Meet the newest doctor to join our group of pediatric dentists in Utah, Dr. Blake McDonald. He will be accepting patients in our offices in Bountiful and Taylorsville starting August 2.
Not only did we want to give him a warm welcome, but we’d also like to introduce him to the patients and families of our Redwood and South Davis pediatric dentist offices. Keep reading to learn more about our newest kids’ dentist to partner with our team.
Background on Dr. McDonald
Effort. Teamwork. Family. Dr. McDonald highly regards these three principles, and he looks forward to working with kids and families at our office to demonstrate his commitment. Kids love to call him Dr. McDonald. If you would like to learn more about Dr. McDonald, you can read his full bio here. Or, get to know him better by reading his answers from our Q&A session.
Q. When did you become interested in dentistry and why?
A. “My dad is a dentist, so it’s always been part of my life and an area I was familiar with. However, I did not see myself becoming a dentist as a young kid. In fact, when I first started college, I was still undecided on the route I wanted to go. After I took a very challenging Anatomy course, I realized I wanted to help people and work with the human body. So I was debating between medical and dental, but based on my goals in life, dentistry was the choice that won out. I decided to go into pediatric dentistry because I love the family aspect of the practice. Other fields, such as oral surgery, are one-and-done sessions. With pediatric dentistry, I can build long-term relationships with my patients, their parents, and even siblings. It’s also rewarding to see a family where one child has a great experience and then serves as a role model for their sibling(s).”
Q. As a father of three and a man who comes from a huge family with more than 30 nieces and nephews, you definitely spend a lot of time with children. How does this experience help you with pediatric dental patients?
A. “I talk to kids. All-day. Every day. I play with them. Hang out with them. Teach them. Chastise them, when needed. Being around kids is just so natural to me, I don’t have to try too hard or be fake with my patients. It just flows. I am blessed with the gift of being able to work with them and communicate with them well because it’s been my day-to-day routine for many years to be in the company of children.”
Q. What do kids fear more about the dentist, and how do you help ease their worries?
A. “The number one fear is the unknown. There are a lot of different smells, sights, and sounds in the office, and they relate shots and needles to vaccines and pain. I combat that and resolve their concerns by being upfront and communicating really well with them. I let them know there will not be any surprises. I show them the material, let them get comfortable with it. Through teaching and making it fun, their anxiety is lessened, and they usually enjoy the experience.”
Q. Do you have experience with special needs children, including autism and/or other disorders?
A. “I have several family members that have special needs. I have also been a youth group leader at my church for more than six years, which has given me a lot of experience with kids with a variety of special needs.
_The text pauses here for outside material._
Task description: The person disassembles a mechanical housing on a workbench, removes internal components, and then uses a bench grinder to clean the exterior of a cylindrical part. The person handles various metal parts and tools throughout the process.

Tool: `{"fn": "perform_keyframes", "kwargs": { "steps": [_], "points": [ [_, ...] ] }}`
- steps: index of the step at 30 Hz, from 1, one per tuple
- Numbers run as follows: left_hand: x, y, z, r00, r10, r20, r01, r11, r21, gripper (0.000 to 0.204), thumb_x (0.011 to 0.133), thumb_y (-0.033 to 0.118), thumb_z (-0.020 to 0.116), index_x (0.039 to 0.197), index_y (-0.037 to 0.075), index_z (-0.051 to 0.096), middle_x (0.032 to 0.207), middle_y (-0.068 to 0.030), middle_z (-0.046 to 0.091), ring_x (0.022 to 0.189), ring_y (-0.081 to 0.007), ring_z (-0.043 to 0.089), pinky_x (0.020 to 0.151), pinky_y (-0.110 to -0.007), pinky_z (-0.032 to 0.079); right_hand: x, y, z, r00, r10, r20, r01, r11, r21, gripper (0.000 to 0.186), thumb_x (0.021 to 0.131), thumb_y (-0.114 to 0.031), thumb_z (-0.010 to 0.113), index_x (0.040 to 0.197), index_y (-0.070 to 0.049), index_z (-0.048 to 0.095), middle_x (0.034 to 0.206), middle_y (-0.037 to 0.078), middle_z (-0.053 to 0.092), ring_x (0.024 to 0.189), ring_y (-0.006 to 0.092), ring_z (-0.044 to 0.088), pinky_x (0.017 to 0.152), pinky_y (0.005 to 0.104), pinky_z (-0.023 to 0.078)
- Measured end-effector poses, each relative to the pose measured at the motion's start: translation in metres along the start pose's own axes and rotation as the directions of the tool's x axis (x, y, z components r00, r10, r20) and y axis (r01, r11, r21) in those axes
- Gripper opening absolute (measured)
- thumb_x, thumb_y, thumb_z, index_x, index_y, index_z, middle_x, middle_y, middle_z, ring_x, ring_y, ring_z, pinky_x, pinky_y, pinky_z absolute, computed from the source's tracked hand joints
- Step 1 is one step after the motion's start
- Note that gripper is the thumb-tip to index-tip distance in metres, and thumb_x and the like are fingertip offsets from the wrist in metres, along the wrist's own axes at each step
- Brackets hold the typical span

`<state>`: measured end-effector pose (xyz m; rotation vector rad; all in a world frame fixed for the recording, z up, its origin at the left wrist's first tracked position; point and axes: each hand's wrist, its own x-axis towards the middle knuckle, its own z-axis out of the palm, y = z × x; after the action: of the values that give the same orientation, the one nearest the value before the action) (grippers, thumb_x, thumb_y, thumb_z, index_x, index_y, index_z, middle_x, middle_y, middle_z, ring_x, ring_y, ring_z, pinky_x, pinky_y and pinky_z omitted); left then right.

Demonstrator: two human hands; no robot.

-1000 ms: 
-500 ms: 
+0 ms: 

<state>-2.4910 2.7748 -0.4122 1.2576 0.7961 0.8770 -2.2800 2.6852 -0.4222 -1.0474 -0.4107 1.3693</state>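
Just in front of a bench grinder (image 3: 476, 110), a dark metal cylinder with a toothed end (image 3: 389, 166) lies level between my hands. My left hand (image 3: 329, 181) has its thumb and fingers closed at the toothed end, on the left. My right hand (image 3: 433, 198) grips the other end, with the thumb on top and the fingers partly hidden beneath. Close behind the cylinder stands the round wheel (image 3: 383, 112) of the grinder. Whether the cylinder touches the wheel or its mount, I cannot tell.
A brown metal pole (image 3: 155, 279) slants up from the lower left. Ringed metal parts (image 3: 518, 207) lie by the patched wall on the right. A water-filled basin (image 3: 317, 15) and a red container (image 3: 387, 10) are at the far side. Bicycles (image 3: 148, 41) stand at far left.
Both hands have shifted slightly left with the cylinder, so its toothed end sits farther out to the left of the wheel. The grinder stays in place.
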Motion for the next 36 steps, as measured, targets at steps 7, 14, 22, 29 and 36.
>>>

Also, during my two-year residency work in pediatric dentistry, I was at a highly specialized clinic in San Diego where I worked with all types of special needs kids on a daily basis. It was common to work with four or more kids daily with special needs, including those with very rare diagnoses.”
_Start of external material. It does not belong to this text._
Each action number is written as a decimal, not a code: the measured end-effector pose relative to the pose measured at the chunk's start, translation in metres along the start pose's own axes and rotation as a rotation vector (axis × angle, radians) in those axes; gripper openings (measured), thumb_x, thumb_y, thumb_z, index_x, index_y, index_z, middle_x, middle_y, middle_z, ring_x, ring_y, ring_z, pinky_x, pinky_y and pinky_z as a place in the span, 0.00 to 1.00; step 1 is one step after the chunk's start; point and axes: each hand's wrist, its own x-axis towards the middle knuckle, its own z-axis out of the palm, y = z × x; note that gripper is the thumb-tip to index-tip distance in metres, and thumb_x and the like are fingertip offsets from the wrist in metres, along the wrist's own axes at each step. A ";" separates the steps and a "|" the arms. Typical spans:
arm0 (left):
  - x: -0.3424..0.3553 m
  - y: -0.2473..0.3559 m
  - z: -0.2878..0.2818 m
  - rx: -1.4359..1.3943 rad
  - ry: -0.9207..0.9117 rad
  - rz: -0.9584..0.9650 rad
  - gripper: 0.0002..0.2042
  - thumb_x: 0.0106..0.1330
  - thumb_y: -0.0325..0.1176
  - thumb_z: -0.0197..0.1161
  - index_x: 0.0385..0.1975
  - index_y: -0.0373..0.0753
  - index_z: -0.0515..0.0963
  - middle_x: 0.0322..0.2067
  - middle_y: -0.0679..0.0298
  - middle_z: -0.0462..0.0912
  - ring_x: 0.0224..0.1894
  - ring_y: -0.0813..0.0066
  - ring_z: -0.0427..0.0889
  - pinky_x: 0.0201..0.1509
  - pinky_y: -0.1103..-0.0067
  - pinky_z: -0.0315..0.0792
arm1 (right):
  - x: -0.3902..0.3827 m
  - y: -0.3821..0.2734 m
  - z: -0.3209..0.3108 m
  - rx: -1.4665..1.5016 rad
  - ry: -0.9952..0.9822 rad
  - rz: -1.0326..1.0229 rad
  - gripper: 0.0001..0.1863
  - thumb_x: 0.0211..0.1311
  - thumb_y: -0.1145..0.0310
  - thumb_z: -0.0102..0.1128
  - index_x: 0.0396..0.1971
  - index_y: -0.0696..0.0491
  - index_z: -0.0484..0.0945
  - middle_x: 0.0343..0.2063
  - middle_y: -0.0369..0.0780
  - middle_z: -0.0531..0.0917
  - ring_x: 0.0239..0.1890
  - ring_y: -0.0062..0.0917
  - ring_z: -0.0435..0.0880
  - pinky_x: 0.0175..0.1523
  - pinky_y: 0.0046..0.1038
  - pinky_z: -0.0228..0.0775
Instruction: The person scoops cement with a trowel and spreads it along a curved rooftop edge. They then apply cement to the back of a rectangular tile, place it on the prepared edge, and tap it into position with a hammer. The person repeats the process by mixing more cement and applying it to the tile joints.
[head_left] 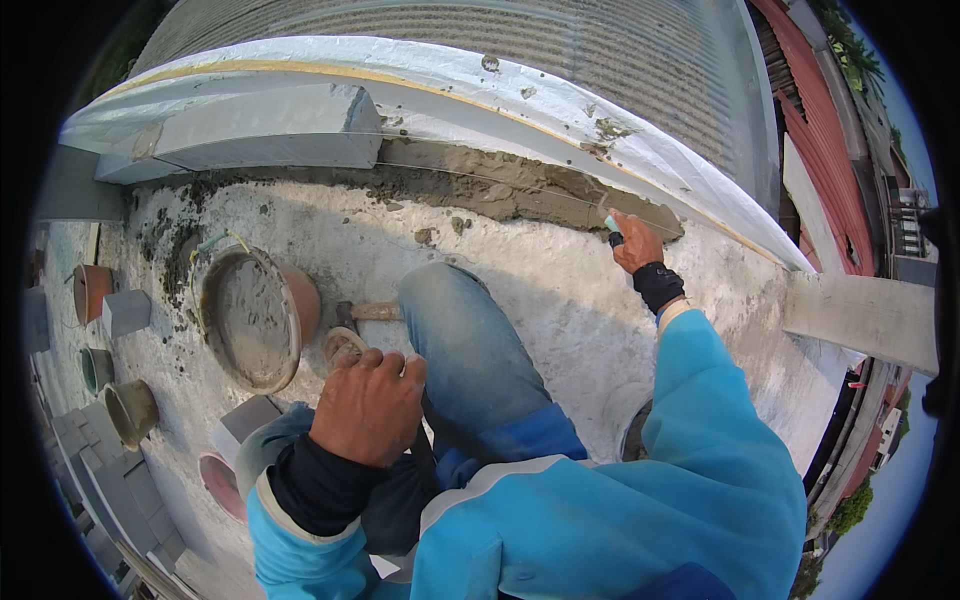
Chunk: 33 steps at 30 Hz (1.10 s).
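Observation:
My right hand (637,243) is closed round the light green handle of a trowel (611,222), its wrist in a black band. The trowel's small blade meets the right part of a long bed of wet grey mortar (500,185). A thin string line runs above the mortar. At the bed's left end stands a row of pale grey blocks (265,130). My left hand (370,405) is curled into a loose fist in front of my bent legs. Its palm side is hidden, so whatever it may hold does not show.
A round mortar tub (290,345) and a wooden-handled hammer (375,312) lie left of my knee. Farther left are several buckets (130,412) and loose blocks (126,313). White sheeting (480,85) and a corrugated roof (480,40) lie beyond the mortar; a beam (860,315) juts in at right.

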 end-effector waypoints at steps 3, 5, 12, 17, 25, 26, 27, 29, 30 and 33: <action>0.006 -0.001 -0.002 0.030 0.021 -0.009 0.06 0.60 0.31 0.61 0.34 0.38 0.79 0.32 0.57 0.85 0.42 0.60 0.86 0.50 0.64 0.76 | 0.001 0.004 0.000 0.071 0.031 0.032 0.32 0.54 0.70 0.62 0.64 0.42 0.75 0.46 0.47 0.82 0.47 0.49 0.83 0.49 0.47 0.77; 0.004 0.002 -0.002 0.014 -0.012 -0.016 0.06 0.60 0.31 0.61 0.34 0.38 0.79 0.32 0.57 0.85 0.42 0.60 0.86 0.50 0.64 0.76 | 0.004 0.004 0.001 0.065 0.053 -0.008 0.32 0.51 0.70 0.61 0.61 0.42 0.76 0.42 0.44 0.81 0.44 0.47 0.83 0.45 0.47 0.77; 0.003 0.003 -0.002 0.037 -0.011 -0.011 0.07 0.60 0.31 0.62 0.35 0.38 0.79 0.33 0.57 0.85 0.42 0.60 0.86 0.49 0.65 0.76 | 0.040 -0.032 0.008 0.101 0.105 -0.113 0.37 0.50 0.69 0.61 0.65 0.37 0.74 0.56 0.48 0.81 0.50 0.49 0.84 0.53 0.46 0.79; 0.000 0.005 -0.001 -0.003 0.008 -0.008 0.08 0.59 0.31 0.62 0.36 0.37 0.79 0.32 0.58 0.85 0.42 0.61 0.86 0.48 0.66 0.76 | 0.064 -0.082 0.016 0.187 0.034 -0.147 0.36 0.49 0.67 0.61 0.65 0.35 0.74 0.58 0.48 0.81 0.49 0.49 0.84 0.52 0.46 0.80; -0.012 0.000 -0.001 0.007 0.070 -0.042 0.07 0.60 0.31 0.62 0.37 0.38 0.80 0.33 0.59 0.85 0.41 0.62 0.86 0.48 0.66 0.76 | 0.063 -0.088 0.015 0.032 0.018 -0.077 0.33 0.55 0.68 0.60 0.66 0.39 0.74 0.45 0.45 0.84 0.44 0.49 0.84 0.48 0.47 0.79; -0.013 -0.001 -0.002 0.008 0.069 -0.038 0.08 0.61 0.31 0.62 0.37 0.37 0.80 0.33 0.58 0.85 0.42 0.61 0.86 0.48 0.65 0.76 | 0.059 -0.082 0.008 0.151 0.103 -0.090 0.30 0.58 0.67 0.60 0.64 0.42 0.74 0.41 0.45 0.83 0.40 0.46 0.85 0.43 0.45 0.79; -0.016 0.000 -0.003 0.005 0.064 -0.054 0.09 0.62 0.32 0.61 0.38 0.36 0.79 0.33 0.57 0.84 0.42 0.60 0.86 0.49 0.65 0.76 | 0.054 -0.084 0.004 0.287 0.192 -0.089 0.27 0.61 0.66 0.59 0.63 0.46 0.75 0.36 0.44 0.83 0.35 0.42 0.85 0.38 0.42 0.78; -0.023 0.003 -0.004 -0.027 0.082 -0.046 0.09 0.63 0.33 0.61 0.38 0.35 0.79 0.33 0.57 0.84 0.41 0.60 0.85 0.49 0.65 0.76 | 0.043 -0.087 -0.011 1.159 -0.289 0.391 0.24 0.66 0.64 0.57 0.61 0.53 0.74 0.31 0.41 0.81 0.26 0.30 0.82 0.28 0.33 0.73; -0.025 0.005 -0.004 -0.047 0.125 -0.030 0.09 0.63 0.33 0.60 0.38 0.35 0.79 0.33 0.57 0.84 0.41 0.62 0.85 0.48 0.66 0.76 | 0.035 -0.091 -0.018 1.445 -0.341 0.486 0.24 0.67 0.64 0.57 0.61 0.55 0.73 0.31 0.40 0.80 0.25 0.25 0.79 0.25 0.29 0.71; -0.026 0.010 -0.002 -0.093 0.201 -0.059 0.10 0.63 0.33 0.60 0.38 0.34 0.80 0.32 0.58 0.84 0.38 0.65 0.83 0.45 0.69 0.74 | 0.024 -0.123 -0.042 2.026 -0.561 0.624 0.26 0.69 0.63 0.58 0.64 0.56 0.70 0.32 0.40 0.79 0.22 0.22 0.75 0.23 0.25 0.68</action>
Q. You speak Spanish, which is a great asset for the local community. How did you learn, and where have you practiced Spanish?
A. “I studied Spanish throughout high school and my college years. I also went on a two-year church mission in Chile after my freshman year of college. I wanted to improve my dental vocabulary during dental school, and since we didn’t have a class, I started one so I could teach others and learn it better myself. Then, during my residency in San Diego, I was able to perfect my dental spanish as about a third of all our patients spoke Spanish, and for most of them, that was their only language.”
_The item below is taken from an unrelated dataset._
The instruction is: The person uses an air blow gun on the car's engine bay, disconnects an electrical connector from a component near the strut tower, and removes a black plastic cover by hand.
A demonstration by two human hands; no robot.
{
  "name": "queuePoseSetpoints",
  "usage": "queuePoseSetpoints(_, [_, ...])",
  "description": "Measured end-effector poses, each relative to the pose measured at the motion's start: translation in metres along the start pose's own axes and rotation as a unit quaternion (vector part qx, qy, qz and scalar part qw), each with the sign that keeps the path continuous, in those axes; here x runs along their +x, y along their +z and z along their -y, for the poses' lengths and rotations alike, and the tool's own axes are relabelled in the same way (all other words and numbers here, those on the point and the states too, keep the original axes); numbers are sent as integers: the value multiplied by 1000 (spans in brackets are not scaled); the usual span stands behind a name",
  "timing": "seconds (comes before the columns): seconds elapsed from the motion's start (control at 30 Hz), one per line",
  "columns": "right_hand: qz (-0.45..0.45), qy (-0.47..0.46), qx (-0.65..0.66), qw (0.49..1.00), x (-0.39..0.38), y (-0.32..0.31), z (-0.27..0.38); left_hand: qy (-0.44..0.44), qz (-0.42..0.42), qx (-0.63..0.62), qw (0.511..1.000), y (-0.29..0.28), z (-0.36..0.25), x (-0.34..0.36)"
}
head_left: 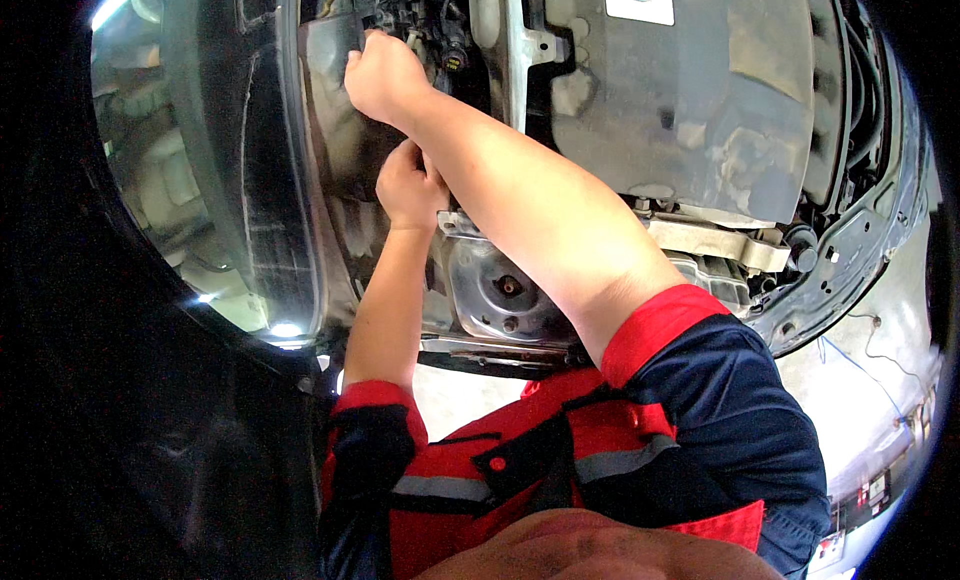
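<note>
I lean over a car's engine bay with both arms reaching to its far left part. My right hand [385, 77] is closed, its fingers curled down beside black hoses and wiring [405, 8]. Whatever its fingertips grip is hidden. Nearer to me, my left hand [408, 187] is also closed, with its fingers bent in just under my right forearm. I cannot make out what it holds. Both hands are over the dark, stained metal bulkhead [340, 145]. A round black cap [455, 60] sits just right of my right hand.
A large grey engine cover [680, 110] fills the right side. A metal brace [516, 60] runs beside it. Below my right forearm lies a round strut mount [508, 285]. The windshield [150, 170] and black cowl [270, 180] border the left. A blue cord [865, 375] hangs at lower right.
</note>
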State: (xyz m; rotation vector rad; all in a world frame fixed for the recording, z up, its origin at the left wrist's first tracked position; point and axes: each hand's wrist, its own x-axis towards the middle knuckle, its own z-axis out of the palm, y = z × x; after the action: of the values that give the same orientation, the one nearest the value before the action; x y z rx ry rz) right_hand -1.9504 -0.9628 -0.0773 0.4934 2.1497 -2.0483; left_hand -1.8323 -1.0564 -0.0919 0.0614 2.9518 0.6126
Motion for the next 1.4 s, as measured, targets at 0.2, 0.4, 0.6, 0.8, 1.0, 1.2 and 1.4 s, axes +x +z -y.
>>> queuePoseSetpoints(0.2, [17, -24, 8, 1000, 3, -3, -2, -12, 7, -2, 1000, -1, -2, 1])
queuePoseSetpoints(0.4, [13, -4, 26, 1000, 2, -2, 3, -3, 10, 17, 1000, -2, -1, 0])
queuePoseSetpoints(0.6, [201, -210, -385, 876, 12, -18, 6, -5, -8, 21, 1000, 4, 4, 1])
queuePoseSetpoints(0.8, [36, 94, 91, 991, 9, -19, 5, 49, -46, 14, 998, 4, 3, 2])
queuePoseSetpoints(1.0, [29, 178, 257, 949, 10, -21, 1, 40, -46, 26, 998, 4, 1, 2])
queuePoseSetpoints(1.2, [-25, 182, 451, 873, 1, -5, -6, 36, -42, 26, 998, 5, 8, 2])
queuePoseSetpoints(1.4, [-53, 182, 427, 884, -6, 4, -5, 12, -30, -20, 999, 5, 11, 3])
Q. What’s the most rewarding part of your job?
A. “I love turning kids around from hating dentists to liking dentists. There was one little boy in particular in San Diego that came into his first appointment in tears due to previous negative dental experiences. He was convinced he did not like the dentist, but after his first appointment he left saying that I am the best dentist he ever had! Winning over the parents is also key to helping the child relax. I love when the family is astonished at how well their child did, and they insist on bringing their other children to me as well. This is especially rewarding when the parent had a negative experience in the past.”
Q. What’s the best advice you give kids about maintaining optimal oral hygiene?
A. “Everybody knows that you need to brush your teeth. However, a lot of people do not realize that you wouldn’t really need to brush so often if you eat the right things. I emphasize diet and food choices. Eat your three meals per day, pick one snack in between, and be done. Whatever you do, do not snack all day.”
Q. What’s the best advice you give parents about their children’s dental health?
A. “Many kids establish their thoughts and feelings about the dentist based on their parents’ opinion. I advise parents to keep talking about dentists positively and give us a fighting chance. If they have had any negative experiences or horror stories, they should not tell their kids about it so that we can start out with a clean slate and fresh mindset.”